In its final point on the IME issue, the court states: “In a last-ditch effort to combat [the insured’s] claim, [the carrier] maintains that an IME is not required because ‘insurers have been sued for bad faith when they require insureds submit to IME’s to obtain benefits.’ (Doc. 91 at 14 (citing Sayles v. Allstate Ins. Co., 260 F. Supp. 3d 427, 432 (M.D. Pa. 2017)). That may be true in a vacuum, but Sayles arose in a different context: there, the insurer demanded that the insured submit to an IME without seeking leave from the court in violation of Pennsylvania law. Sayles, 260 F. Supp. 3d at 432, 434-38. [The carrier] did not demand (or request) an IME here. Thus, Sayles is unhelpful.”

  1. A failure to consider relevant information could support a bad faith claim.

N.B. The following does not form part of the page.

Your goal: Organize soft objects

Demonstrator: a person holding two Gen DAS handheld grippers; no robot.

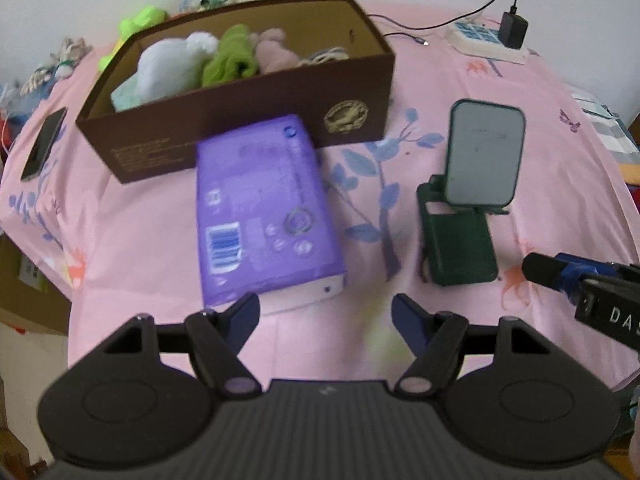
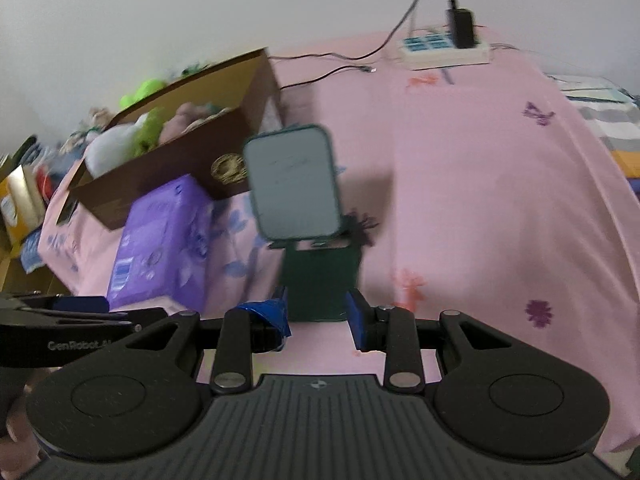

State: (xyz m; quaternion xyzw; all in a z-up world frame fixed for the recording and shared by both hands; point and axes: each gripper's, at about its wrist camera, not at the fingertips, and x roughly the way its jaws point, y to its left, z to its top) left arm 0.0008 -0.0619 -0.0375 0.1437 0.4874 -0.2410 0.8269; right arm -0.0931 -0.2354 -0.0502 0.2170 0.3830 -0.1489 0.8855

The court found that whether the carrier “adequately considered [the insured’s] complete medical profile is a material issue, and the evidence on this point is in genuine dispute.” The record did include the adjuster’s testimony that she considered the insured’s medical report, but relied more heavily on the actual medical records. The court stated: “At first blush this sounds reasonable. But [the adjuster] is not a medical professional and is not qualified to decide if a treating doctor’s narrative is irrelevant to an insured’s medical condition. No IME was conducted to place these records in context despite the suggestion of [the nursing consultant]—a medical professional. [The adjuster] may not have ignored facts per se, but it is difficult for an adjuster to favor some evidence (medical records) over others (medical reports) without professional expertise or the findings of an IME.” Thus, the insured had put on sufficient evidence to go forward on the argument that the insurer “based its settlement strategy on an incomplete medical picture.”

  1. The insured did not have a case for bad faith delay.

“To show bad-faith delay, the insured must establish ‘the delay is attributable to the defendant, that the defendant had no reasonable basis for the actions it undertook which resulted in the delay, and that the defendant knew or recklessly disregarded the fact that it had no reasonable basis to deny payment.’” The court observed that “[t]he process for resolving an insurance claim can be slow and frustrating … but a long claims-processing period does not constitute bad faith by itself….”

In this case, the insured cause some of the delay, “which leans against a finding of bad faith.” The court further observed the four-month time delay between the insured’s last contact with the carrier and filing suit, and rejected the argument of delays in connection with transmitting records, the timing of the IME report and the IME itself, and the carrier’s filing various motions in the case.

After finding the bad faith case could go forward, the court also denied the carrier’s summary judgment on the breach of contract claims, under the law of the case theory and because there was a dispute of fact over whether the AD exacerbation resulted from accident or pre-existing condition.

September 26, 2019

Baum v. Metro. Prop. & Cas. Ins. Co., U. S. District Court Western District of Pennsylvania CIVIL ACTION NO. 2:16-CV-623, 2019 U.S. Dist. LEXIS 164736 (W.D. Pa. Sept. 26, 2019) (Conner, J.)